Ice Guardians has its work cut out for itself – it’s a tough sell to argue that the enforcer role in hockey is necessary and ethical, particularly after you’ve shown off a (hopefully atypical) training regimen where a player prepares by wrapping their hands in chains and punching trees. However, by thoroughly addressing the facts and misconceptions surrounding this sporting controversy, Ice Guardians manages to deliver an interesting and informative doc for both sides of the argument – although there’s not a lot here for non-hockey fans.
While by the end of the lengthy running time you’ll have a comprehensive understanding of the history of fighting in hockey, Ice Guardians takes a while to properly explain what it’s trying to make a point about, and even longer before this point is fully articulated. The film loses the momentum it gains from a heart-pumping start, although once Ice Guardians pivots into a broader view of violence in sport, everything picks up again.
Director Brett Harvey crams in footage drawn from 50 years of hockey, and a full roster of players and experts appear, all of whom are personable and engaging on screen. The wild eyes of aforementioned tree-puncher Scott Parker are a highlight, as are brief appearances by actor Jay Baruchel (who also wrote Goon, the 2011 cult comedy hit about this very subject).
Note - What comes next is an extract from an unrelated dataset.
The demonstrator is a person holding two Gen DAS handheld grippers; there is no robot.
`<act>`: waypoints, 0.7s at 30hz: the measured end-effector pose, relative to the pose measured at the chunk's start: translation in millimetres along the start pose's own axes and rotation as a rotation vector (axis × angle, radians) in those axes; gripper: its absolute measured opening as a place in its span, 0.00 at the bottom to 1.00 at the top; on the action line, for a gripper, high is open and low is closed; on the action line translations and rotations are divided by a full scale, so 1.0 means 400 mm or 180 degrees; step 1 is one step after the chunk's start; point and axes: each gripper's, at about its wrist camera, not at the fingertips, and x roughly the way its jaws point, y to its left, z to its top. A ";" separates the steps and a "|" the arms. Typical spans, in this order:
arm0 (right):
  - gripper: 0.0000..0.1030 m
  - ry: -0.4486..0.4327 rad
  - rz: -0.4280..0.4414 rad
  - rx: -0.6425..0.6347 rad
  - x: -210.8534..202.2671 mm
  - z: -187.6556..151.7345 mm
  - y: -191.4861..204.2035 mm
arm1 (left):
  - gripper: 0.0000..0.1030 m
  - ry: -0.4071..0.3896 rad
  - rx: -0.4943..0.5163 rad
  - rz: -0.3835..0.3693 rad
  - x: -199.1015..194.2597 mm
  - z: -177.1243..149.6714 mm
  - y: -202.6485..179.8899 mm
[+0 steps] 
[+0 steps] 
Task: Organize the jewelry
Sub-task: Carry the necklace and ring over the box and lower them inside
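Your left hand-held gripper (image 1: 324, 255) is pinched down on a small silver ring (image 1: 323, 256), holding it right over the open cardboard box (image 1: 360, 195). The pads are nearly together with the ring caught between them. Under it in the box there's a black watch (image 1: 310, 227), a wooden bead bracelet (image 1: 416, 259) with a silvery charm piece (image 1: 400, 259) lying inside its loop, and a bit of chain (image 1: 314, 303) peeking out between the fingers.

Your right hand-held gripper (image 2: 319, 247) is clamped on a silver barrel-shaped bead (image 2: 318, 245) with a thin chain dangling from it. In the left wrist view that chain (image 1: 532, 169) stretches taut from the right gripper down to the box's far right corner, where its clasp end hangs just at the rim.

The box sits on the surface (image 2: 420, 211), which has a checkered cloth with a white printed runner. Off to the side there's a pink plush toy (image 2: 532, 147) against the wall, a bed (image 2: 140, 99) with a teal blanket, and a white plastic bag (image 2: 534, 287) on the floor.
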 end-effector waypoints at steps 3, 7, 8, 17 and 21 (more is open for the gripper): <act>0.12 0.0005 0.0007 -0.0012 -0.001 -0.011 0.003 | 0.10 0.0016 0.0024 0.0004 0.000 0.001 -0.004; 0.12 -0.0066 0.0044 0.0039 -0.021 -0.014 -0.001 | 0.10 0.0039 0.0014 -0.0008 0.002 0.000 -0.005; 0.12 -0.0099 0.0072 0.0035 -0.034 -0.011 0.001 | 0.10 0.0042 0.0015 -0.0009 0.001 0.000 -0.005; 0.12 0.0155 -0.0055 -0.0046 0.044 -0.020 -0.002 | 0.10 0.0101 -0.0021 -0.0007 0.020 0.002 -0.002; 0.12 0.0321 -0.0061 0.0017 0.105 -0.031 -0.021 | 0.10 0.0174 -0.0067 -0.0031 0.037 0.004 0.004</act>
Harvey largely keeps the statistics to a minimum, and focuses on the stories of those involved on and off the rink, and Ice Guardians is the better for it.
While Ice Guardians is well-made, there’s not a lot here for non-sports fans – and while the evidence provided is compelling, it’s hard to fully engage with their justification of 50 years of violence. Despite this, Ice Guardians offers a well-researched view into a complex and weighty subject.
CAST: Jay Baruchel, Victoria Silverwood, Chris Chelios, Brett Hull
DIRECTOR: Brett Harvey
WRITERS: Scott Dodds, Brett Harvey
SYNOPSIS: On-ice enforcers struggle to rise through the professional ranks of the world’s most prestigious hockey league, only to be confronted with a new found fight for the existence of the role itself.